Comfort is not the enemy, but it should not be the goal, either.
It begins with warmth, shelter, nourishment and all the other things we need to survive, but it rarely stops there. It continues to grow quietly and invisibly, until what once supported life begins to crowd it.
We speak of comfort as if it is always good, as if we are aware of the point where it stops being restorative and becomes avoidance.
It is the second helping we don’t need.
It is the silence we keep to avoid conflict.
It is the job we no longer enjoy, but we stay in because it is easy and pays well.
It is in the perfectly regulated air we breathe indoors, while forgetting what it feels like to be cold, hot or challenged.

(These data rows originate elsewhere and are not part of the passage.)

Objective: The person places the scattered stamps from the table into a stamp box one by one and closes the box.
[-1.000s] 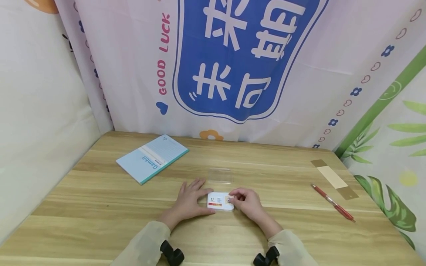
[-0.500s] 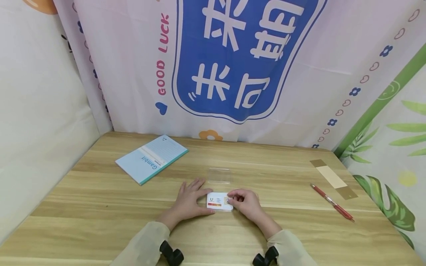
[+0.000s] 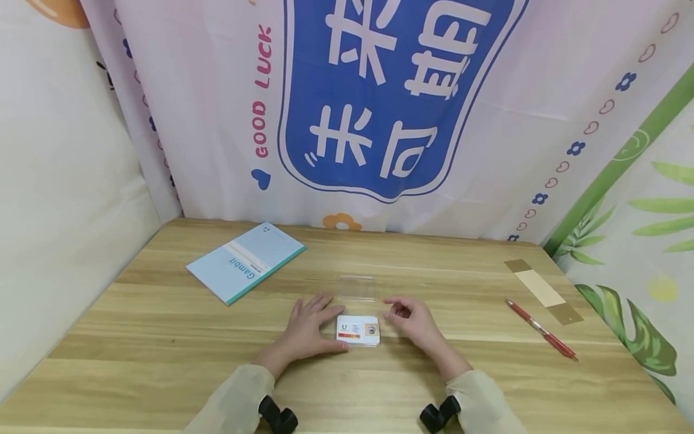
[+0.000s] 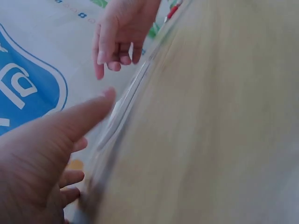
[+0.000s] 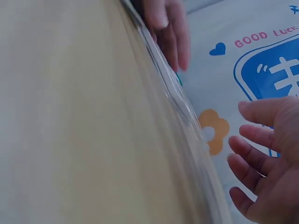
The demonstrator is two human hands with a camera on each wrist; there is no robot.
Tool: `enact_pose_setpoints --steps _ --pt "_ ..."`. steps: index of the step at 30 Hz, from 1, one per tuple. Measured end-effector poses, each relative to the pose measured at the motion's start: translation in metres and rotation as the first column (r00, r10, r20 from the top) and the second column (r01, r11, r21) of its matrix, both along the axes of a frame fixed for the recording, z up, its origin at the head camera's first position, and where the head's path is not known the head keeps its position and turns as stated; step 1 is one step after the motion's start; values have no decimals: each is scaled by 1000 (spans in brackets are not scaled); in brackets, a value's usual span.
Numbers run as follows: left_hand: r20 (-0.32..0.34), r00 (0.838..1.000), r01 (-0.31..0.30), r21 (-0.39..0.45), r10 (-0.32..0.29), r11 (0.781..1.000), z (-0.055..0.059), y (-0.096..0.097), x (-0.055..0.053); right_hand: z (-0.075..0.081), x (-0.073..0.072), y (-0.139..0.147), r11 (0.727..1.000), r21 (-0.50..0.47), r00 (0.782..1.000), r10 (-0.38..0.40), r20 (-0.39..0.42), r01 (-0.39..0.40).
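A white card [image 3: 358, 328] with a red-orange strip and a small square picture lies in a clear plastic card case [image 3: 371, 345] on the table. My left hand [image 3: 306, 328] holds the case at its left end, index fingertip at the far corner and thumb along the near edge. In the left wrist view, the left thumb [image 4: 88, 114] overlaps the edge of the case. My right hand [image 3: 416, 322] is to the right of the case, apart from it, fingers loosely bent with nothing between them. Behind the case lies a separate clear plastic piece [image 3: 358, 288].
A light blue notebook [image 3: 246, 263] lies at the back left of the wooden table [image 3: 162, 386]. On the right are a red pen [image 3: 542, 330] and a brown-and-cream strip [image 3: 543, 292]. Printed cloth [image 3: 228, 120] hangs behind the table.
My right hand has left the card's right end and moved to the right, uncovering the square picture. The left hand stays at the case.
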State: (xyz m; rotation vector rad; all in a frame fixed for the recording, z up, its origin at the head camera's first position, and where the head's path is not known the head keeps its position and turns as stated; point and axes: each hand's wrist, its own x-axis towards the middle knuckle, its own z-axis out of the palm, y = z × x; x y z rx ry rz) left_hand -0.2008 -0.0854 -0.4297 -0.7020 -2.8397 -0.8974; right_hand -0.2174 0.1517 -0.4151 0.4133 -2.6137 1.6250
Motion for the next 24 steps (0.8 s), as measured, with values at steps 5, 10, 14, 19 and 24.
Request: enact_pose_setpoints --steps 5,10,14,19,24 --pt "9 999 -41 60 41 997 7 -10 -13 10 -16 7 996 92 1000 -16 -10 16" --pt "52 991 -123 72 120 990 13 -19 -37 10 -37 8 979 196 999 49 5 -49" --pt "98 986 -135 24 132 991 11 -18 -55 6 -50 6 966 240 995 86 54 -97" --pt "141 982 -126 6 124 992 6 -14 -65 0 -59 3 929 361 996 64 57 -80" --pt "141 980 -135 -46 140 990 4 -8 -68 -4 -62 -1 863 498 997 74 35 -81"
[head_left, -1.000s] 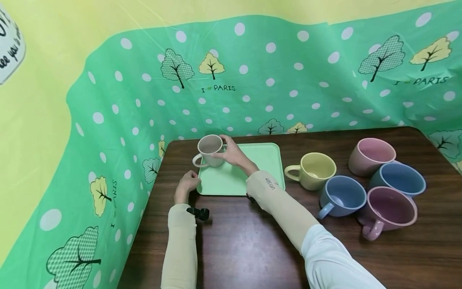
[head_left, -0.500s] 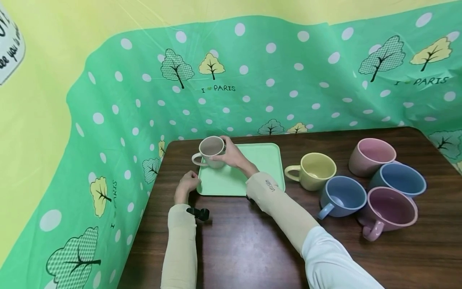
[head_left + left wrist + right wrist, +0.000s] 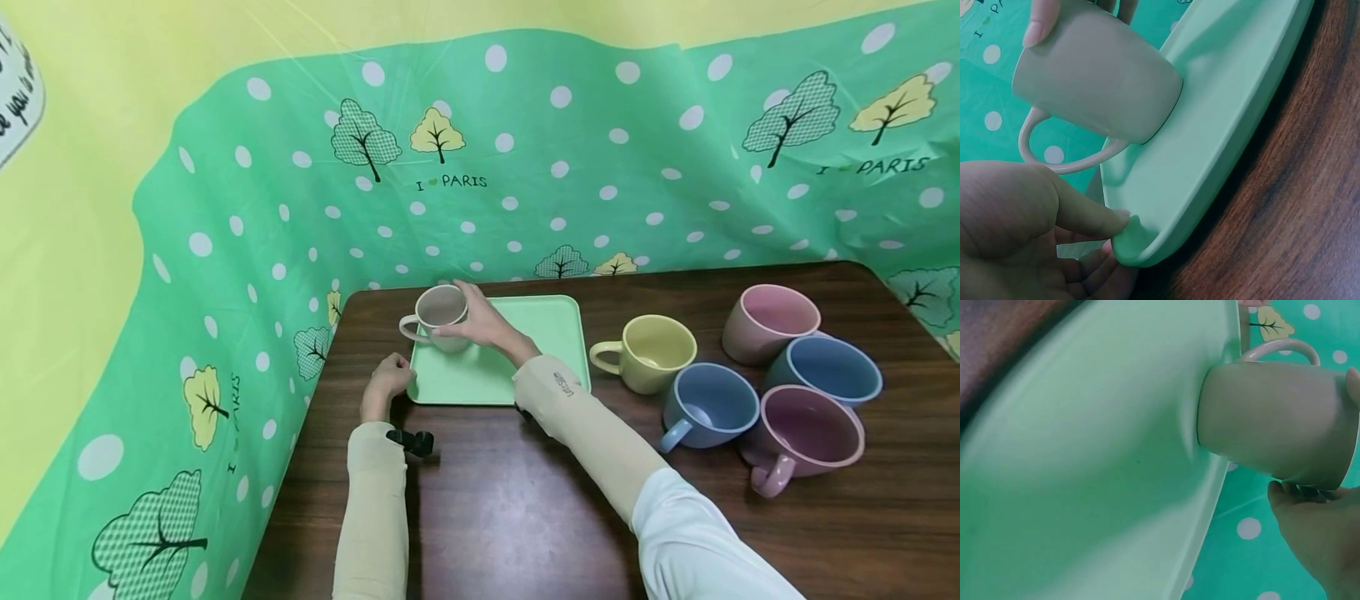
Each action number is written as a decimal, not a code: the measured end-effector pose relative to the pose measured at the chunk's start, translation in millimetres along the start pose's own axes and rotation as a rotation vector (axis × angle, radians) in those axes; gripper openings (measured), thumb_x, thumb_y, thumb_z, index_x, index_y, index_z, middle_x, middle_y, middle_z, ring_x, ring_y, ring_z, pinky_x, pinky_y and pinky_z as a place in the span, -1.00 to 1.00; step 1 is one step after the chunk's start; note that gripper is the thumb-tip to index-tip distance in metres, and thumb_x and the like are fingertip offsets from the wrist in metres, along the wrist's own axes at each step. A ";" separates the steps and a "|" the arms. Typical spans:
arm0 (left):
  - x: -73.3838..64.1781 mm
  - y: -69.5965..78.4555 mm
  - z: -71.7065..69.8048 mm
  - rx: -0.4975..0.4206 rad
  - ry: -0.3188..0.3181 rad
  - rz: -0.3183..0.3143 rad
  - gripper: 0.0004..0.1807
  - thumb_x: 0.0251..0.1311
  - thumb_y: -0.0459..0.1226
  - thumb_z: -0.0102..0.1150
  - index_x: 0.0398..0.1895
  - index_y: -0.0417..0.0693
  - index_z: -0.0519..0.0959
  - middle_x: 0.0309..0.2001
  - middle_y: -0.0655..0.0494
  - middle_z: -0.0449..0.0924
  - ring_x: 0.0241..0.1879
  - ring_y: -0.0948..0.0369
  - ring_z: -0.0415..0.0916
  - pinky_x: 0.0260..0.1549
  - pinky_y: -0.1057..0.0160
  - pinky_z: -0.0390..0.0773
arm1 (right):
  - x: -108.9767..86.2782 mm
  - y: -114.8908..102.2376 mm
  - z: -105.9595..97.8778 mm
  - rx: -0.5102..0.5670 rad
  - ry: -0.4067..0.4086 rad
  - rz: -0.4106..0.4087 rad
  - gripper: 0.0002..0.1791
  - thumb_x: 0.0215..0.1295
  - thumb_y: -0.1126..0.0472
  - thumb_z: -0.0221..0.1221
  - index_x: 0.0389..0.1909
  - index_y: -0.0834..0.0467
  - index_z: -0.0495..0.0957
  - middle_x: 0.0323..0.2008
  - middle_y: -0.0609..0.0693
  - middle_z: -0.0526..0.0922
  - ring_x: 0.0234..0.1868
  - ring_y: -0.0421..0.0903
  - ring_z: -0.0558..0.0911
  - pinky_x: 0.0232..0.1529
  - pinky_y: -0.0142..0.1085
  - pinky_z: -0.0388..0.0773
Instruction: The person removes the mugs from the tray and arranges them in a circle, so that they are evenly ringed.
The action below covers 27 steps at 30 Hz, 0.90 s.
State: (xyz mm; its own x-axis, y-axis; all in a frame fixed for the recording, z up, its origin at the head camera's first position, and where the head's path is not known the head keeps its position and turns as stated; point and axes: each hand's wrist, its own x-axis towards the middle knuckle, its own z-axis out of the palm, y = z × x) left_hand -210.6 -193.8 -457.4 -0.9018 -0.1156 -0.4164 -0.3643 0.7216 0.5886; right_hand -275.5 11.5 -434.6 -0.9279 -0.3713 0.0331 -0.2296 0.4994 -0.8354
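A grey-beige mug stands upright at the back left of a light green tray, its handle pointing left. My right hand grips this mug from the right, near the rim. The right wrist view shows the mug's base right at the tray surface. At the tray's front left corner, my left hand pinches the edge. In the left wrist view the thumb lies over the rim and the other fingers are partly hidden below it.
To the tray's right stand a yellow mug, a blue mug, a purple mug, a second blue mug and a pink mug, close together on the dark wooden table. A patterned green cloth hangs behind.
The right hand has shifted the grey-beige mug slightly right and toward the front, down onto the tray's back left. The left hand keeps its place at the tray corner.
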 end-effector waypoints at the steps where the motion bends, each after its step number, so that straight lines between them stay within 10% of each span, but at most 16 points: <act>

Comfort tells us, “You have earned this.” Of course, on some occasions, we have, but normally it tells us to resist inconvenience and unease, so we do.
In this way, comfort becomes a kind of trap. It is not painful or obvious, just quietly limiting.
It dampens the impulse to change and numbs the call to grow.
There is a reason why the people I admire, who appear most awake, often live simple, uncomplicated lives.
They are not punishing themselves, but are merely seeking to be in close contact with what matters.
Because comfort, if left unchecked, tends to dull the very senses that are most necessary to living well.
It convinces us to make life easier, not deeper, and to seek convenience rather than clarity.
This is not to say we must reject comfort altogether, but we should develop the skills to recognise when it is serving us and when we are serving it.
Comfort should be a place we return to, not a place we hide in.
It should restore our energy, not steal our attention, enabling us to listen more closely, rather than avoid what we hear.
There is wisdom in being uncomfortable and having the patience to sit with questions that have complicated answers. There is a noble reward in this exercise, which comes not from arriving at the answer but instead, understanding why the question was so important in the first place.
When comfort is chosen with intention and understanding, it brings us steadiness. Conversely, when it is a default selection, it shrinks us.
The goal is not to live without comfort, but to remember what it is for, and why we want it to begin.
To rest, not to retreat, and to remind us of what matters, so that we can return to it, again and again.